Completing the square is a method used to transform a quadratic equation into a perfect square trinomial. This technique is very useful for rewriting the equation of a sphere into its standard form. When we apply completing the square in the context of a sphere, the goal is to arrange the terms of each variable into a squared binomial.
To complete the square, follow these steps:

• Identify and isolate the terms of the variable you are focusing on. For example, if focusing on the x-terms in the equation, they might be grouped as something like \(x^2 - 12x\).
• Take the coefficient of the linear term (the term without a square), divide it by 2, and then square it. This squared value is what you add and subtract within the equation to complete the square. For \(-12x\), you take half of \(-12\) to get \(-6\), squaring it gives \(36\).
• Rewrite the original terms as a binomial squared, like \((x-6)^2\), while remembering to also subtract the squared value you added to balance the equation. In this way, \(x^2 - 12x\) becomes \((x-6)^2 - 36\).

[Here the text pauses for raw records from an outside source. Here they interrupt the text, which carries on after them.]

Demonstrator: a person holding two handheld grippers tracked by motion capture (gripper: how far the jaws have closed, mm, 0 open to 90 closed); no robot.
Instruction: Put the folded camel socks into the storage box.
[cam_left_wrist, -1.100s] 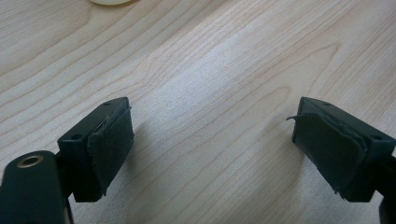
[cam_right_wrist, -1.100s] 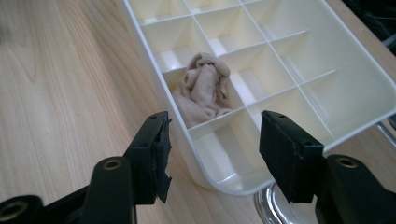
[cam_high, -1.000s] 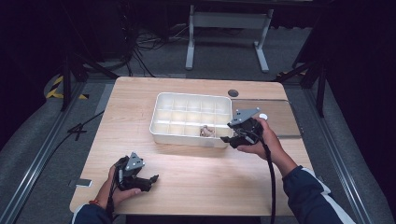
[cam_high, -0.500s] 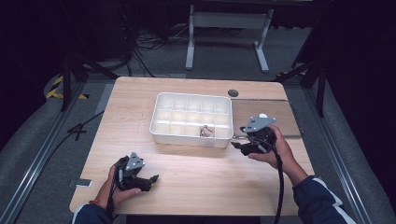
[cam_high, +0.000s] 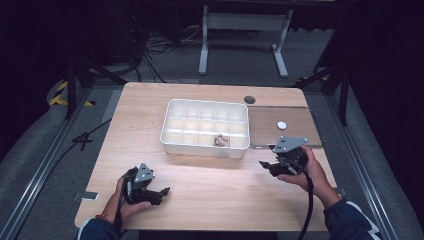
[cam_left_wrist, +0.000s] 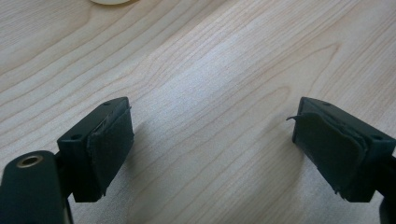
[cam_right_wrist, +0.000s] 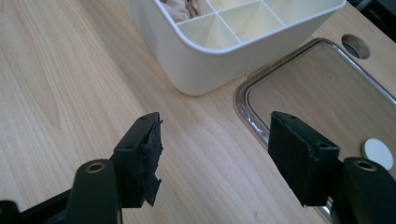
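My right gripper (cam_high: 267, 167) hangs wide and empty beside the tray (cam_high: 205, 148); left gripper (cam_high: 159, 192) rests wide on the desk (cam_high: 225, 185). Next I likely need another piece.

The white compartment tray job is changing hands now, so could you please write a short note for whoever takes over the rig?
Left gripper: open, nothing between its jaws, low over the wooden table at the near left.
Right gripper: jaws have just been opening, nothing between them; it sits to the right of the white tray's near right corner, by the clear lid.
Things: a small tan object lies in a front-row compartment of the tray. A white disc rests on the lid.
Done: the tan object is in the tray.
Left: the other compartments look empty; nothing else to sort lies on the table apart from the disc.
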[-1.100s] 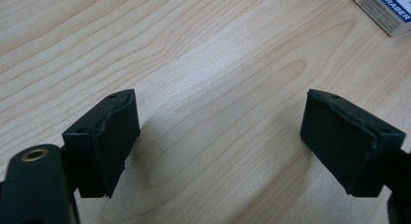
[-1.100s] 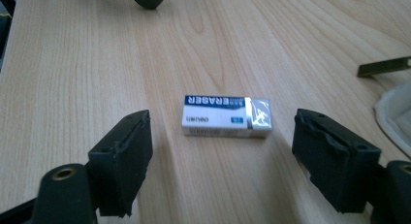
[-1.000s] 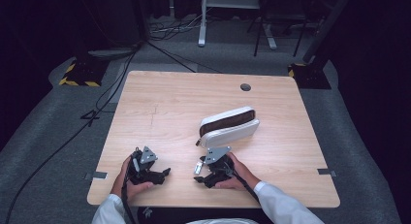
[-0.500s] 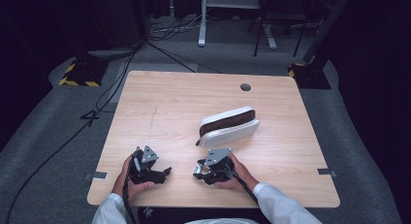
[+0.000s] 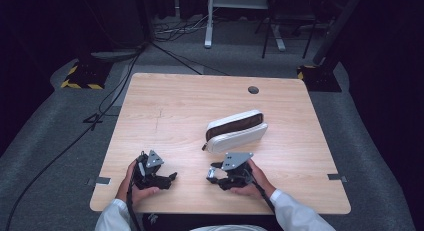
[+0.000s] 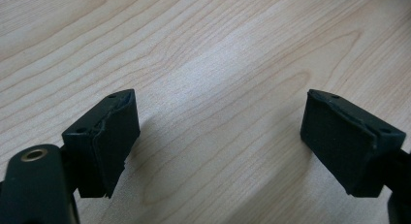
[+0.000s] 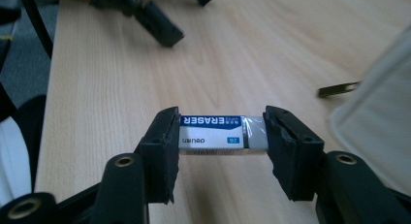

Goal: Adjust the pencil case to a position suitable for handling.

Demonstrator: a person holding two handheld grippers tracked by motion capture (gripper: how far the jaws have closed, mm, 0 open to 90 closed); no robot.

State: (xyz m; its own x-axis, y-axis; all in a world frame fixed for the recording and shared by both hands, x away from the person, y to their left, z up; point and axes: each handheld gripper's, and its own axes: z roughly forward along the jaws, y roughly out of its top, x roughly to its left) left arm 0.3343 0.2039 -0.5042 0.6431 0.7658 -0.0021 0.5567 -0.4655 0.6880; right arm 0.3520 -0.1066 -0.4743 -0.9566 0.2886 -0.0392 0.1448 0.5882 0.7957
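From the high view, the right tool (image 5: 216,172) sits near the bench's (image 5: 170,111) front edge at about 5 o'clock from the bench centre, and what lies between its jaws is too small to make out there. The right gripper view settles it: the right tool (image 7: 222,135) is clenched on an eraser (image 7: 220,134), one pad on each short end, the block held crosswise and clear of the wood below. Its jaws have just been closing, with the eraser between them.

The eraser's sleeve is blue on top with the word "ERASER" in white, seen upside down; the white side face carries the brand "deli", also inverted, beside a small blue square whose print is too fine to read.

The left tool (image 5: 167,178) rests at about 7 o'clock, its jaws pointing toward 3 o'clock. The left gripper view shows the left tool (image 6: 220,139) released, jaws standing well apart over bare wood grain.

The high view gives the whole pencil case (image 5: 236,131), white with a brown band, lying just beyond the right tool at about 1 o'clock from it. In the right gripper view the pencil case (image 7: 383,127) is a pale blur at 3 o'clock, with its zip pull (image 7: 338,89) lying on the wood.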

This technique is applied to all variable terms in the equation until each variable is part of a perfect square.

The standard form of a sphere equation is a key concept, as it clearly defines the parameters of the sphere such as its center and radius. This form looks like \((x-a)^2 + (y-b)^2 + (z-c)^2 = r^2\). Each of these binomial terms squared represents the respective x, y, and z coordinates of the sphere's center.

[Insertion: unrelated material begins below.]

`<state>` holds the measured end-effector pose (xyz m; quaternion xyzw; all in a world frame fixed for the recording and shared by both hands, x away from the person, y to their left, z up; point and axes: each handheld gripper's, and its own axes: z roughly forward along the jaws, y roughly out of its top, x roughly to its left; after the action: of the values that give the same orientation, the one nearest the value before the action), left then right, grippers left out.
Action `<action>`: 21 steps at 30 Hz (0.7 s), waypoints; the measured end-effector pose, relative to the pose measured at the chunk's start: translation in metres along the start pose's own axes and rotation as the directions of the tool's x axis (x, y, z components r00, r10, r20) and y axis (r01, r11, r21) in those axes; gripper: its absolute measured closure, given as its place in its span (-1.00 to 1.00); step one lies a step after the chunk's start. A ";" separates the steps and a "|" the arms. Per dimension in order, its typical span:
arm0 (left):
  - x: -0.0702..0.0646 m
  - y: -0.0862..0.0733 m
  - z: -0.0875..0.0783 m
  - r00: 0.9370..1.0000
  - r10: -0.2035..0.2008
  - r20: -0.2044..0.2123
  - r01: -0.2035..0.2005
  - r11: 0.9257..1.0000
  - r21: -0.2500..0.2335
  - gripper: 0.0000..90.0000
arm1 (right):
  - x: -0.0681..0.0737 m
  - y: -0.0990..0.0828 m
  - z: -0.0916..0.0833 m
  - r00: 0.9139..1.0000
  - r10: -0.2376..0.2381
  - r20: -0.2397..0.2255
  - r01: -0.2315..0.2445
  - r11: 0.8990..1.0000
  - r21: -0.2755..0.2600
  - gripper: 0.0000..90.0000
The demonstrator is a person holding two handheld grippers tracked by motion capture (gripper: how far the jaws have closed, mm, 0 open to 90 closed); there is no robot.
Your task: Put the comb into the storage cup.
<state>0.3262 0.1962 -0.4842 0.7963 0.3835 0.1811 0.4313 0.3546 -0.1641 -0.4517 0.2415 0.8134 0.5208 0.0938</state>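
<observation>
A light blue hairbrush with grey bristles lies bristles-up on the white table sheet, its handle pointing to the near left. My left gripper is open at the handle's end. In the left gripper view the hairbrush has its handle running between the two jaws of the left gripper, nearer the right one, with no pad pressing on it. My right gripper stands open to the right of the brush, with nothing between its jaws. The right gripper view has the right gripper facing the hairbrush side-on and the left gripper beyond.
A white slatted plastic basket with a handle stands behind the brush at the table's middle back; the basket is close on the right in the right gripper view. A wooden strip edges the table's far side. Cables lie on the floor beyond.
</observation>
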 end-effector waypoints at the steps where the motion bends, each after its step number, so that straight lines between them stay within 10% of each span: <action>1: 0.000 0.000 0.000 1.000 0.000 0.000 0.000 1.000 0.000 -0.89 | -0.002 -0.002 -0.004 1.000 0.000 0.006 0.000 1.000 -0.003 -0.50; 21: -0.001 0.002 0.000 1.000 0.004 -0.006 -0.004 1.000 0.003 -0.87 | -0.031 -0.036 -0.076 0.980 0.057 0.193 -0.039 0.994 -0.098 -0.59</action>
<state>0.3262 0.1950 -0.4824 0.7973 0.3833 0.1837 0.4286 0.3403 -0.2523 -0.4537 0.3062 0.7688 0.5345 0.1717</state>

• The variables \(a\), \(b\), and \(c\) represent the x, y, and z coordinates of the sphere's center in 3-dimensional space.
• The right side of the equation, \(r^2\), represents the radius squared of the sphere.

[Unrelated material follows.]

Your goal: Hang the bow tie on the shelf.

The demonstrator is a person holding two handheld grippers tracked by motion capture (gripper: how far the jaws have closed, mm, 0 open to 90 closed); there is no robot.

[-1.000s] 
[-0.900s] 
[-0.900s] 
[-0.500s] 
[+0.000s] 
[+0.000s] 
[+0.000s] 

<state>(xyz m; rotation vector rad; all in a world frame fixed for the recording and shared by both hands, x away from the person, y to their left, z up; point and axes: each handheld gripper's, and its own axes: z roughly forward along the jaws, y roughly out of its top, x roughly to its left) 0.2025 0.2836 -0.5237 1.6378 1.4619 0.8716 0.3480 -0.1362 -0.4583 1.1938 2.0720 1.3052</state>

Transforming a given equation into this standard form allows one to easily identify both the center and the radius. By using completing the square, you typically rearrange and simplify to this format. For example, equation terms \((x-6)^2 + (y-1)^2 + z^2 = 37\), clearly showcase this standard form where the sphere's parameters can be easily read off.

Identifying the center and the radius of a sphere from its equation in standard form is straightforward. Once the equation is in the standard form, \((x-a)^2 + (y-b)^2 + (z-c)^2 = r^2\), you can directly read the center and radius from it.

• The center is located at the point \((a, b, c)\), which you determine from the terms inside the parentheses next to each variable. For example, \((x-6)^2 + (y-1)^2 + z^2\) has a center at \((6, 1, 0)\).
• The radius \(r\) is found by taking the square root of the number on the right side of the equation, which is \(r^2\). Thus, with the equation being equal to 37, the radius \(r\) is \(\sqrt{37}\).

Understanding these components is crucial because they give you the geometric properties of the sphere, notably defining its exact size and location in a three-dimensional space. Reading them correctly from the equation allows for better visualization and understanding of the sphere's attributes.